ASCs were cultured alone or cocultured with MLRs (1:5, ASCs/effector cells) for 7 days. In cocultures, MLRs were separated from ASCs by cell culture inserts with permeable membrane supports (0.4-μm pore size; Greiner Bio-One). ASCs were harvested and washed twice with PBS-diethylpyrocarbonate (DEPC; Sigma-Aldrich). Cells were either handled immediately or snap-frozen in liquid nitrogen and stored at −80°C. Total RNA was purified using the High Pure RNA Isolation Kit (Roche Diagnostics) according to the manufacturer's instructions. Complementary DNA (cDNA) was synthesized by reverse transcription using random primers. Quantitative real-time PCR (qPCR) was performed using 500 ng cDNA, the StepOnePlus^™ Real-Time PCR System, TaqMan Universal PCR Master Mix, and the assay-on-demand primer/probes for indoleamine 2,3-dioxygenase (INDO; Hs00158027.m1), interferon-γ (IFN-γ; Hs00174143.m1), interleukin-6 (IL-6; Hs00174131.m1), IL-10 (Hs0017 4086.m1), transforming growth factor-β (TGF-β; Hs 00171257.m1), and tumor necrosis factor-α (TNF-α; Hs99999043.m1) (all Applied Biosystems, Foster City, CA, USA). Glyceraldehyde 3-phosphate dehydrogenase (GAPDH) mRNA served as endogenous control for normalization (Hs99999905.m1; Applied Biosystems). Intra- and interassay variations were determined by negative controls and positive reference samples. Changes in expression of the target genes relative to the GAPDH gene were quantified using the comparative C_T method (38). Fold changes of less than 3 were considered insignificant.

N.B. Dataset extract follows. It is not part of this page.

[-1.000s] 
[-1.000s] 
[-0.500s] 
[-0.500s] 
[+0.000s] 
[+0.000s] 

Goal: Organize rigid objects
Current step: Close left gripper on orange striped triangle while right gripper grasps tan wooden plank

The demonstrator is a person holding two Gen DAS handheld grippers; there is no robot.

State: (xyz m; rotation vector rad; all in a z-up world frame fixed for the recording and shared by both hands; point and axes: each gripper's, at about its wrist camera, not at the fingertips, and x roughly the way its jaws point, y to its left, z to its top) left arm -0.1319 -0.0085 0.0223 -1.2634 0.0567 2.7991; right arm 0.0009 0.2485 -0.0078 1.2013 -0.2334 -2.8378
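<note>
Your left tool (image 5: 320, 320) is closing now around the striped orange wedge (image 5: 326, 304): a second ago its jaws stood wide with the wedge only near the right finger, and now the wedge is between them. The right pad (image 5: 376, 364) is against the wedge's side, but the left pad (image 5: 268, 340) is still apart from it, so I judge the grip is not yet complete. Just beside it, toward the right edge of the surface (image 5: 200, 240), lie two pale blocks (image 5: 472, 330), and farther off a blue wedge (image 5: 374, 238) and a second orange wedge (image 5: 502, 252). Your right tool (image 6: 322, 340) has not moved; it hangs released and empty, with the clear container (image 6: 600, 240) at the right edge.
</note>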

Cytometric Bead Array (CBA) and ELISA

Cell culture supernatants were obtained from suppression assays using Tregs (1:10; Tregs/effector cells), ASCs (1:40; ASCs/effector cells), or Tregs and ASCs in combination after a 7-day incubation period. Secreted IL-10, IFN-γ, and TNF-α were measured in cell culture supernatants by means of the BD Cytometric Bead Array Human Th1/Th2/Th17 Cytokine Kit (BD Biosciences). Secreted IL-6 was determined by ELISA (U-CyTech biosciences, Utrecht, the Netherlands). Both methods were carried out according to the manufacturer's instructions.

Statistical Analysis

Statistical analyses were performed by means of one-way analysis of variance (ANOVA), Bonferroni multiple comparison test, and (un)paired t tests using GraphPad Prism 5 software (GraphPad Software, San Diego, CA, USA). A value of p < 0.05 was considered statistically significant. One-tailed p values are stated.

Results

Characterization of ASCs

ASCs were isolated from perirenal adipose tissue of living kidney donors. The cells adhered to the plastic surface of culture flasks and had a spindle-shaped morphology. Immunophenotyping of ASCs by flow cytometry demonstrated that the cells expressed low levels of CD34 and the cell surface markers CD90, CD105, CD166, and HLA-ABC. ASCs did not express CD14, the leucocyte marker CD45, or HLA-DR (Fig. 2A). The culture of undifferentiated ASCs under adipogenic conditions for 14 days induced the development of lipid-filled vesicles. These vesicles, characteristic for cells of adipogenic lineage, were detected by Oil Red O staining (Fig. 2B). Osteogenic differentiation of ASCs for 21 days resulted in the deposition of calcified nodules, which were blackened by von Kossa staining (Fig. 2B). The ability of the isolated cells to induce these morphological changes confirmed that they were ASCs.

Figure 2.

Characterization of adipose tissue derived mesenchymal stem cells (ASCs). (A) Immunophenotyping of ASCs for the cell surface proteins CD14, CD34, CD45, CD90, CD105, CD166, HLA-ABC, and human leukocyte antigen (HLA)-DR. Open histograms show nonspecific staining for the indicated marker; solid histograms show specific staining for indicated marker. (B) Microscopic images of undifferentiated ASCs, and ASCs differentiated into adipocytes and osteocytes. Adipogenic differentiation (14 days) induced the development of lipid-filled vesicles; these were detected by Oil Red O staining. Osteogenic differentiation (21 days) induced the deposition of calcified nodules that were blackened by von Kossa staining. Scale bars: 200 μm.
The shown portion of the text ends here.